Reproducibility + replayability: starting from the same baseline, two independent runs with the same benchmark corpus and promotion rules must converge on equivalent promoted manifests, and every promoted manifest must be fully replayable from its signed receipts. If two runs diverge or a manifest cannot be replayed from its receipts, the loop is not receipt-backed and the release is blocked.

Implementation roadmap (phased, each independently shippable)

  1. Qualification + candidate dataset — the Invariant-Q admitter; wire the anti-pattern DB for rejects.
  2. Benchmark corpus — curate + version benchmarks/harness-suite/; isolated-copy scoring + numeric held-out gate.
  3. Deterministic replay engine — record/replay for Invariant-Q + the replay == deterministic predicate.
  4. Adversarial + drift gateredblue --mock-judge + drift_from_history.
  5. Canary — bounded live slice + telemetry (rollback/latency/cost/acceptance).
  6. Proven-configuration-manifest receipt — Ed25519 sign/verify (proof #3), with the ADR-177 constraint fields.
  7. Host registry + hierarchical layers — claude-code/codex; global→language→framework→repo.
  8. Daemon worker — scheduled, $0-default, budget-capped.
  9. Feedback applier — apply the signed champion to routing/agent config, provenance-tagged, reversible.
  10. Self-optimizing flywheel — corpus harvester (self-supervised, growing) + constrained (Pareto) multi-axis Evolve + significance-gated rule (accept/v1+sig) + separated canary + shadow-first / no-auto-serve + DAG lineage telemetry. (DEMONSTRATEDscripts/flywheel-generations.mjs autonomously produced 2 real, significant, anchor-safe, independently-replayable compounding promotions on a frozen self-supervised held-out (RR 0.496→0.758→0.847), chained to the immutable root; see Status — DEMONSTRATED. Getting there required: retrieval-stats + per-query cosine caching (~14x, made generations iterable), significance in the rule (small-N noise guard), separating the canary from the held-out, and constrained selection (improve the proxy subject to the human-relevance guard). The one-shot mint separately produced a real +0.0738 nDCG@3 champion over the ADR-082-tuned baseline.)
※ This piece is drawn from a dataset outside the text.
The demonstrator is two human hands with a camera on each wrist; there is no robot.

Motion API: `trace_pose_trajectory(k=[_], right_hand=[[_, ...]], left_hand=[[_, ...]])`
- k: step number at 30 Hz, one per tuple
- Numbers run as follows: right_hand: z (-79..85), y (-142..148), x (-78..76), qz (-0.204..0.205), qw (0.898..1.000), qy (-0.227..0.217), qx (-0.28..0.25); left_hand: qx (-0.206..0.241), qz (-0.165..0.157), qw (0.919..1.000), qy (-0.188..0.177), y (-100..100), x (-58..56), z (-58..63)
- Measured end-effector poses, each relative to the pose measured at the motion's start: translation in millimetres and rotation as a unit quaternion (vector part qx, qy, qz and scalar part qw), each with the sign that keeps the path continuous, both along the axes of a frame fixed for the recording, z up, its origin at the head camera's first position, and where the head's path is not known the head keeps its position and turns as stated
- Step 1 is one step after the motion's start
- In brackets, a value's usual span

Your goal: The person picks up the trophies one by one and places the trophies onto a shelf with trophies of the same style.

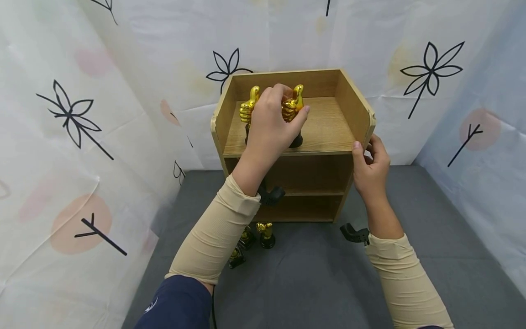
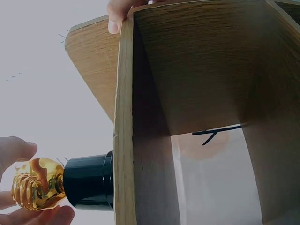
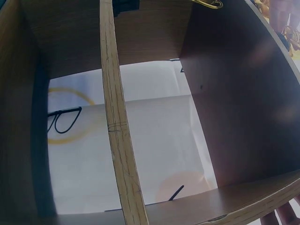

Acceptance test — the flywheel (distinct from the one-shot loop above)

After multiple generations, the complete lineage from the current policy back to generation 0 must be reconstructable, every promotion supported by signed receipts and independently replayable evidence — i.e. rehash each bundle's inputs and re-run the versioned accept() to confirm the recorded decision, without trusting any service log. reconstructLineage() + verifyReceiptBundle() implement this check; generation 0 passes it today (trivially, as a single node). 10. Propagation — ADR-177.